V. Standard of Review

[18] Both parties agree, as do I, the applicable standard of review in this matter is reasonableness. In Canada Post Corp v Canadian Union of Postal Workers, 2019 SCC 67, issued at the same time as the Supreme Court of Canada’s decision in Canada (Minister of Citizenship and Immigration) v Vavilov, 2019 SCC 65, [2019] 4 S.C.R. 653 [Vavilov], the majority per Justice Rowe explains what is required for a reasonable decision, and what is required of a court reviewing on the reasonableness standard:

[31] A reasonable decision is “one that is based on an internally coherent and rational chain of analysis and that is justified in relation to the facts and law that constrain the decision maker” (Vavilov, at para. 85). Accordingly, when conducting reasonableness review “[a] reviewing court must begin its inquiry into the reasonableness of a decision by examining the reasons provided with ‘respectful attention’ and seeking to understand the reasoning process followed by the decision maker to arrive at [the] conclusion” (Vavilov, at para. 84, quoting Dunsmuir, at para. 48). The reasons should be read holistically and contextually in order to understand “the basis on which a decision was made” (Vavilov, at para. 97, citing Newfoundland Nurses).

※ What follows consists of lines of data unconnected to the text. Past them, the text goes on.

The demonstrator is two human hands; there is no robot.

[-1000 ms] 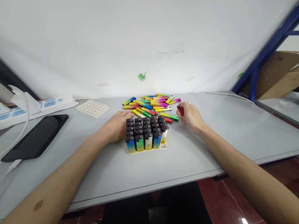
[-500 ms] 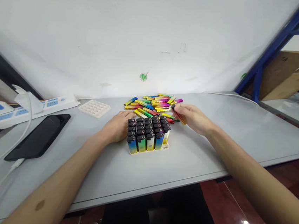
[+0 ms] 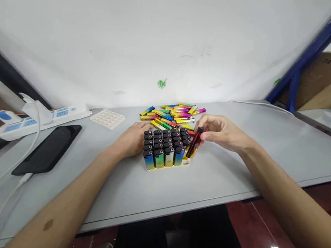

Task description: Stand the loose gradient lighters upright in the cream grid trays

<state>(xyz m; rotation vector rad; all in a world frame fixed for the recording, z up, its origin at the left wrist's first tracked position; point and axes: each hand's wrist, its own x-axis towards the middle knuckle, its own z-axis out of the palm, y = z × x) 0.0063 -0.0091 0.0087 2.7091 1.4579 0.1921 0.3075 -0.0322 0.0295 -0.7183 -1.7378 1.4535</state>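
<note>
Between my hands, rows of upright lighters (image 3: 168,157) with black tops stand in a white holder tray (image 3: 186,163). At the tray's near right corner one round slot shows bare. My right hand (image 3: 219,132) pinches a red and yellow lighter (image 3: 194,144), slightly tilted, just above and right of that corner. My left hand (image 3: 134,138) rests at the left side of the block of lighters, its fingertips partly hidden behind it; whether it grips the tray cannot be made out. Behind the tray lies a loose pile of shiny coloured lighters (image 3: 181,112).
A second white tray with round slots (image 3: 107,119) lies at the back left. Left of it are a power strip (image 3: 62,116) and a black phone (image 3: 48,150) with a white charging cable (image 3: 25,178). A wall (image 3: 127,38) borders the table's back; cardboard boxes (image 3: 328,79) stand far right.
My right hand has lifted the red and yellow lighter from the pile, turned it upright and brought it toward the tray's near right corner. My left hand stays beside the tray.
</note>
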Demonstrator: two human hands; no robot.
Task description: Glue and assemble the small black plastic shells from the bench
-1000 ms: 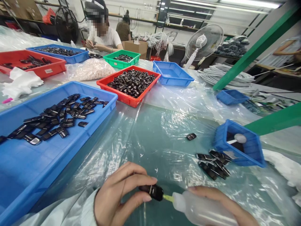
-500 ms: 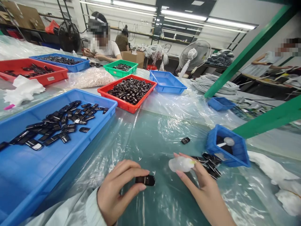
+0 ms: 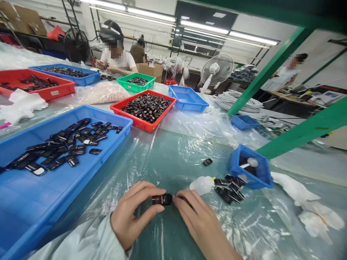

[32] A reviewing court should consider whether the decision as a whole is reasonable: “what is reasonable in a given situation will always depend on the constraints imposed by the legal and factual context of the particular decision under review” (Vavilov, at para. 90). The reviewing court must ask “whether the decision bears the hallmarks of reasonableness – justification, transparency and intelligibility – and whether it is justified in relation to the relevant factual and legal constraints that bear on the decision” (Vavilov, at para. 99, citing Dunsmuir, at paras. 47 and 74, and Catalyst Paper Corp. v. North Cowichan (District), 2012 SCC 2, [2012] 1 S.C.R. 5, at para. 13).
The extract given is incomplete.